Existem mais mistérios entre José Dirceu e o mensalão do que sonha nossa vã filosofia.
Os gregos, com a sabedoria que acumularam muitos séculos antes de enrascada do euro, inventaram uma expressão – húbris – para significar uma coisa que passa da medida, e pode ser sinônimo de presunção, arrogância, ou pura falta de comedimento.
Entre as tantas coisas desmedidas que cercam esse capítulo marcante da recente história política brasileira está a obstinação com que os envolvidos nele tentam negar a sua existência – ainda que ela seja corroborada por 65 mil páginas de investigações e evidências que formam o processo que está para ser julgado pelo STF.
Seria também ocioso citar como desmedidas as reações que o ex-presidente Lula teve a respeito das primeiras denúncias sobre a existência do mensalão.
A primeira reação foi um humilde ato de contrição e um pedido formal de desculpas ao povo brasileiro por um malfeito – para usar uma expressão contemporânea – sobre o qual ele não tinha responsabilidade alguma, uma vez que, para usar a sua própria expressão, fora “traído”. (Como se sabe, só amigos traem.)
A segunda reação, que veio mais tarde, foi a negativa total, inspirada, como se sabe, por notório, monumental e geralmente caríssimo saber jurídico. Tudo não passou de um banal episódio de Caixa 2, pecado do qual nenhum partido político brasileiro pode declarar-se inocente.
Mas em matéria de húbris – ou falta de comedimento – o último ato do ex-ministro José Dirceu foi realmente extraordinário.
Que o ex-ministro se tenha em alta conta como um poderoso líder popular e revolucionário da América Latina, não chega a ser segredo para ninguém.

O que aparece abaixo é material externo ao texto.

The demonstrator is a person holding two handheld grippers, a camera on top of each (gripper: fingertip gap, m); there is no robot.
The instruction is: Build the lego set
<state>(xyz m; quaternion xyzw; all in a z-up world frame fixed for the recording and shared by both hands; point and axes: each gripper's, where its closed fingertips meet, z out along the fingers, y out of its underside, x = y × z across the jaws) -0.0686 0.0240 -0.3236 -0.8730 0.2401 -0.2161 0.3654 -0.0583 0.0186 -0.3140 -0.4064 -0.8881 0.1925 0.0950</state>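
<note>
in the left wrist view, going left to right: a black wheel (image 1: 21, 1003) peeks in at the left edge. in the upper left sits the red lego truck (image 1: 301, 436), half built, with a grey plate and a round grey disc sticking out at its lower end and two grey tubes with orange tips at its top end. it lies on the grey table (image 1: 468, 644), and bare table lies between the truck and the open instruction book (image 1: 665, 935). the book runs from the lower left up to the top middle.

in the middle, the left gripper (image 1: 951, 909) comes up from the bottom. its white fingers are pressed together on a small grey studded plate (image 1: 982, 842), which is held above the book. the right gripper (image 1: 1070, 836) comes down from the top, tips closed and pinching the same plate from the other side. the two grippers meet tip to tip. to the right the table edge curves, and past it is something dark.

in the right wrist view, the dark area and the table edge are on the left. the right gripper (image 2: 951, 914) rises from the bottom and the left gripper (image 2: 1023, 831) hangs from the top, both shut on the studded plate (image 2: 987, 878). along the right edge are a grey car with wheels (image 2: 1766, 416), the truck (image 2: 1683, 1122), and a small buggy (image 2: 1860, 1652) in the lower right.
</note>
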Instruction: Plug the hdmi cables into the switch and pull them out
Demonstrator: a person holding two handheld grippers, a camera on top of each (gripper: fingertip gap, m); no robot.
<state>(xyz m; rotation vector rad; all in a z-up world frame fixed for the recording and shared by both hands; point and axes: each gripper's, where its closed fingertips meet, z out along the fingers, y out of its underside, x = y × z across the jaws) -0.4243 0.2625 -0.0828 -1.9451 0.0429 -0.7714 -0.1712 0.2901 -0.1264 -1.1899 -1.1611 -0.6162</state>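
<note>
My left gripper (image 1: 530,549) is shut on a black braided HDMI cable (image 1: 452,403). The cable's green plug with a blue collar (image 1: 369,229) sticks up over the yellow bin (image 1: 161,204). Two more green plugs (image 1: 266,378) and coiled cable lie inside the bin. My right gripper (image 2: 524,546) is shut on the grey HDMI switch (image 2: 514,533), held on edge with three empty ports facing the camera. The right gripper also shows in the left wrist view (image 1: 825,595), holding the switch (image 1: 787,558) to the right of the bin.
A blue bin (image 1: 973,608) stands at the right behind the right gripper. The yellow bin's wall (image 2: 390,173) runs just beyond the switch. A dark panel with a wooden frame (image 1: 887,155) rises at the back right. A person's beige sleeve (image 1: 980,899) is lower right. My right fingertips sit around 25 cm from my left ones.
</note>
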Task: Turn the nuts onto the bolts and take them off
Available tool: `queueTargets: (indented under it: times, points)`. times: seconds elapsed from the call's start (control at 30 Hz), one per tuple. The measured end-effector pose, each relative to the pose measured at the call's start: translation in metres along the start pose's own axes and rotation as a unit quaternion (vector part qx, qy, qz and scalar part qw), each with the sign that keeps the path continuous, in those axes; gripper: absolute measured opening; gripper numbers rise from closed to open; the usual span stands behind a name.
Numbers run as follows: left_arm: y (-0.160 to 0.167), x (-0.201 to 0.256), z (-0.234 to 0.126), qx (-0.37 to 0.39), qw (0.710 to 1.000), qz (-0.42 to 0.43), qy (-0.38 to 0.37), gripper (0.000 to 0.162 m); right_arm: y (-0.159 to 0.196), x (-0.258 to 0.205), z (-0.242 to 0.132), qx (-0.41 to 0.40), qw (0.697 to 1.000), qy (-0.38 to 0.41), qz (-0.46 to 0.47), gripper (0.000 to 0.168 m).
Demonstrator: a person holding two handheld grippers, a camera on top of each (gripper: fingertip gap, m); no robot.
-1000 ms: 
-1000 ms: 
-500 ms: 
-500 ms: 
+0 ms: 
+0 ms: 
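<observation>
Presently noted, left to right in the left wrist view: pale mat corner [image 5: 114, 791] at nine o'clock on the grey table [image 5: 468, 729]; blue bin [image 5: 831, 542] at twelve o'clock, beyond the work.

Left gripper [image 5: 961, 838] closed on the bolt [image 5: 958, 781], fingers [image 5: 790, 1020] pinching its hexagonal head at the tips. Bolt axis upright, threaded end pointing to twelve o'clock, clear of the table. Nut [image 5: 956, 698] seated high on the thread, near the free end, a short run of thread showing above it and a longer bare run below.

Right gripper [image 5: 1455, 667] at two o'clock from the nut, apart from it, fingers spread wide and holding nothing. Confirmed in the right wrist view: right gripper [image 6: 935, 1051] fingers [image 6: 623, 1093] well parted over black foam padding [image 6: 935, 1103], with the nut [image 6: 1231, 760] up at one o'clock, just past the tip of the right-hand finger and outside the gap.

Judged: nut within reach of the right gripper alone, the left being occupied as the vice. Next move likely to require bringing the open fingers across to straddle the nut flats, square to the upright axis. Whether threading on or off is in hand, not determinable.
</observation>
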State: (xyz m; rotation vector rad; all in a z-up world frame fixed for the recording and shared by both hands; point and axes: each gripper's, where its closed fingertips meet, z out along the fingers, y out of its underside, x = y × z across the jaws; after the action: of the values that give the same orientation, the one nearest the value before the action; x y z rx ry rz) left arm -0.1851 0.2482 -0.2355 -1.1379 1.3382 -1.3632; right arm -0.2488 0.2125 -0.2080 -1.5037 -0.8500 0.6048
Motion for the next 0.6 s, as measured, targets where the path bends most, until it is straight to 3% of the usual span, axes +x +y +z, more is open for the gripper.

O ex-ministro tentou transferir essa auto-convicção a uma platéia de “jovens socialistas” e militantes de uma entidade estudantil como a UNE, cooptada por verbas públicas (mal aplicadas, segundo denúncias do Ministério Público), chamou o julgamento do mensalão de “batalha final” e pediu que os estudantes saíssem às ruas em sua defesa.
Dando ao simples julgamento de um processo sobre uso suspeito de dinheiro público o tom épico de uma “batalha final” e tentando revestir a sua participação nesse episódio de uma certa monumentalidade, José Dirceu foi um pouco além até mesmo do que o bom senso pode classificar como “húbris”.
O último a cometer tal desatino foi o ex-presidente Collor, quando ainda não tinha sido apeado do poder, e se atreveu a convocar a população a vestir-se de verde e amarelo num final de semana para apoiá-lo e defendê-lo do ataque do que ele considerava seus “inimigos”. A população respondeu vestindo-se de preto.
Seria o caso de parafrasear o inesquecível Nelson Rodrigues e vaticinar que toda megalomania será castigada?
Este artigo foi originalmente publicado no Blog do Noblat, em 15/6/2012.